Le mémorial de Sardarapat se dresse sur le site de l'une des batailles les plus cruciales de l'Arménie : une position décisive prise en mai 1918 contre les forces d'invasion ottomanes. Après l'effondrement de l'Empire russe suite à la Révolution d'Octobre 1917, le front du Caucase est resté exposé. Les troupes russes se sont retirées d'Arménie occidentale, entraînant avec elles la disparition de la dernière ligne de défense de la région. Flairant une opportunité, l'Empire ottoman a non seulement cherché à s'emparer de l'Arménie occidentale, mais aussi à pénétrer en Arménie orientale et dans tout le Caucase du Sud.

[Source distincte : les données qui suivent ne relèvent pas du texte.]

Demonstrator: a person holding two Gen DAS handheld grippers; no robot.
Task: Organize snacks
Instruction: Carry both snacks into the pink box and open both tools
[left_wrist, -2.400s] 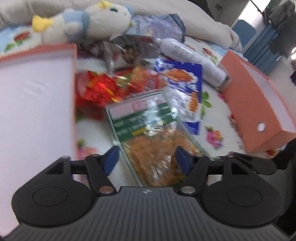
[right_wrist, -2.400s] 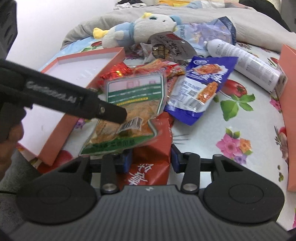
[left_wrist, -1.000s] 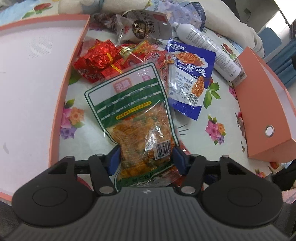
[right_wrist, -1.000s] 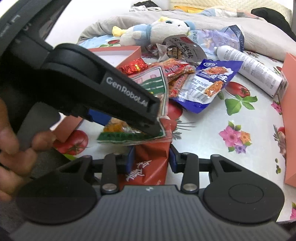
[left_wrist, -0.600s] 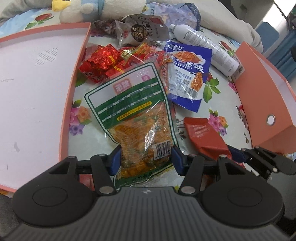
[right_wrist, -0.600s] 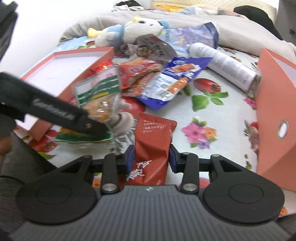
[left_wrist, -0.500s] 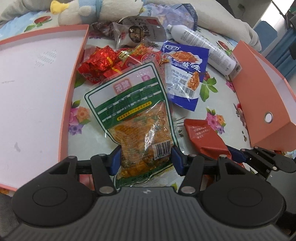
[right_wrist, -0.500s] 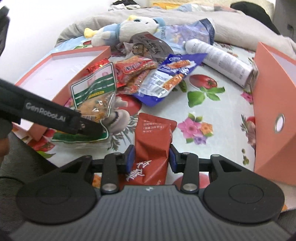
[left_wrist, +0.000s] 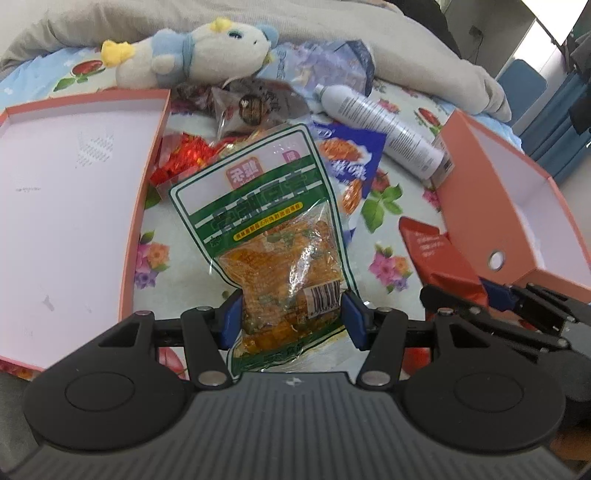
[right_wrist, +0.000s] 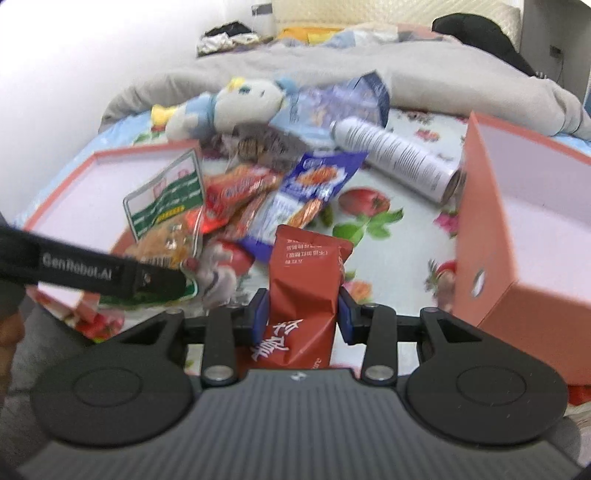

Ce qui suivit à Sardarapat devint l'un des chapitres les plus marquants de la lutte arménienne pour sa survie et son autodétermination. Il ne s'agissait pas simplement d'un engagement militaire, mais d'un réveil national. Les forces arméniennes, composées d'unités de l'armée régulière et de milices locales, tinrent bon grâce à une résistance acharnée et coordonnée, menée par des généraux compétents. La victoire fut durement gagnée, payée de sang et de sacrifices.

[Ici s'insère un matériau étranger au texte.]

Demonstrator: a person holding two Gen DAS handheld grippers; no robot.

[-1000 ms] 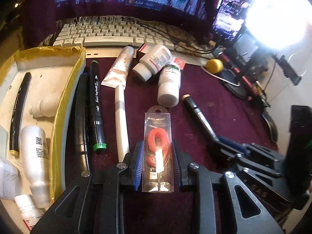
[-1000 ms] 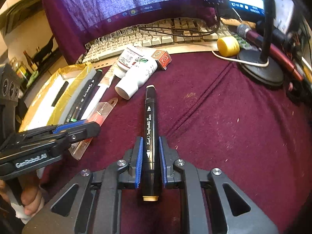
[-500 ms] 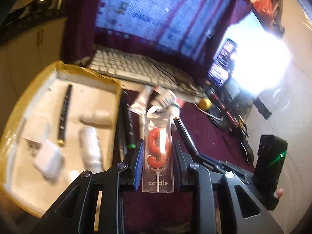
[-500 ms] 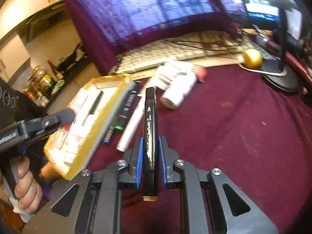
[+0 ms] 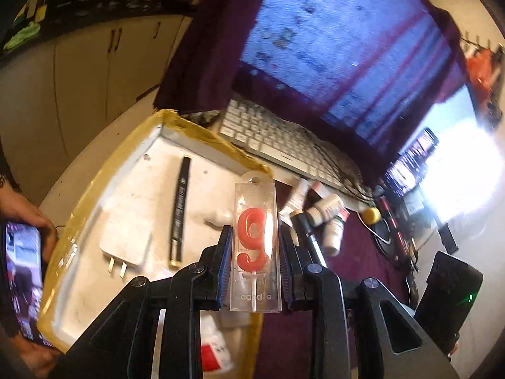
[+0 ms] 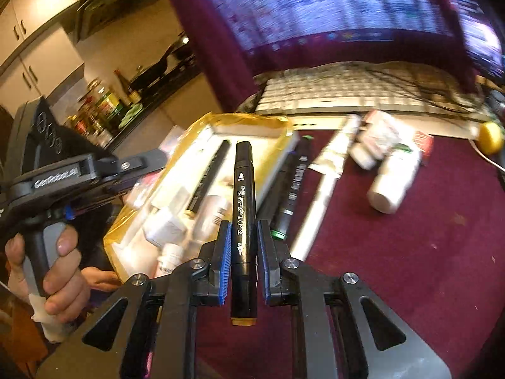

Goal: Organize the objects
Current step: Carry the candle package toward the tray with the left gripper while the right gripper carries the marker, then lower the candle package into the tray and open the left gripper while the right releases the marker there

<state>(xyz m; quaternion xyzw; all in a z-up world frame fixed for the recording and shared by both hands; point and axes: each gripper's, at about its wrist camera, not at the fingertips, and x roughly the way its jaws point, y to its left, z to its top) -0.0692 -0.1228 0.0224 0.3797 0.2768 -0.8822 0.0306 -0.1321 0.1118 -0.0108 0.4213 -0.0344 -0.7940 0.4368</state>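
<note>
My left gripper [image 5: 255, 243] is shut on a clear candle pack [image 5: 255, 246] with a red number 9 in it, held in the air over the right edge of the yellow-rimmed tray [image 5: 94, 189]. My right gripper [image 6: 242, 246] is shut on a black marker [image 6: 243, 208], held above the tray [image 6: 268, 123] near its right side. The tray holds a black pen [image 5: 180, 211], a white charger plug [image 5: 126, 240] and white bottles [image 6: 211, 218]. The left gripper's body [image 6: 63, 177] shows at the left of the right wrist view.
On the maroon cloth [image 6: 410, 252] lie markers [image 6: 290, 189], a white pen [image 6: 318, 208], a tube [image 6: 337, 148] and white bottles [image 6: 394, 177]. A white keyboard [image 6: 347, 94] and monitor [image 5: 331, 50] stand behind. A yellow ball [image 6: 489, 132], a microphone stand and a phone sit at right.
Both grippers have lifted off the cloth and moved left toward the tray, the left with the candle pack, the right with the black marker. Both grips are unchanged.
</note>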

Cette bataille devint également un creuset d'unité. Les divisions qui avaient autrefois fracturé la société arménienne – idéologiques, politiques, religieuses – se dissolvèrent face à un ennemi commun. Les soldats se tenaient côte à côte avec les villageois, les intellectuels, le clergé et les artisans. D'anciens officiers de l'armée russe combattirent aux côtés des volontaires locaux. Les femmes arméniennes jouèrent un rôle essentiel, livrant nourriture et munitions et soignant les blessés en tant qu'infirmières. De tous les horizons de la population naquit la volonté de résister – et de vaincre.

La victoire de Sardarapat fit plus que stopper l'avancée turque. Elle préserva une partie essentielle du territoire de l'Arménie orientale et permit la proclamation de la Première République d'Arménie quelques jours plus tard, le 28 mai 1918. Sans Sardarapat, cette république n'aurait peut-être jamais vu le jour.

Pour commémorer ce tournant, le mémorial de Sardarapat a été érigé sur le champ de bataille. Son architecture est saisissante, monumentale et symbolique. L'accès est flanqué d'imposants taureaux ailés, gardiens de la mémoire. Au cœur du mémorial se dresse le clocher de 35 mètres de haut, dont les quatre piliers vertigineux soutiennent trois rangées de cloches. Pendant la bataille, les cloches ont sonné sans interruption pendant six jours, appelant les habitants de toute la plaine d'Ararat à rejoindre le combat. Ce son est devenu un cri de ralliement qui résonnait dans toute la vallée.

À gauche du bâtiment principal, sur une petite colline, se dresse le Musée ethnographique d'Arménie. Conçu par le célèbre architecte arménien Rafael Israelyan, le musée s'inscrit dans la continuité architecturale du mémorial.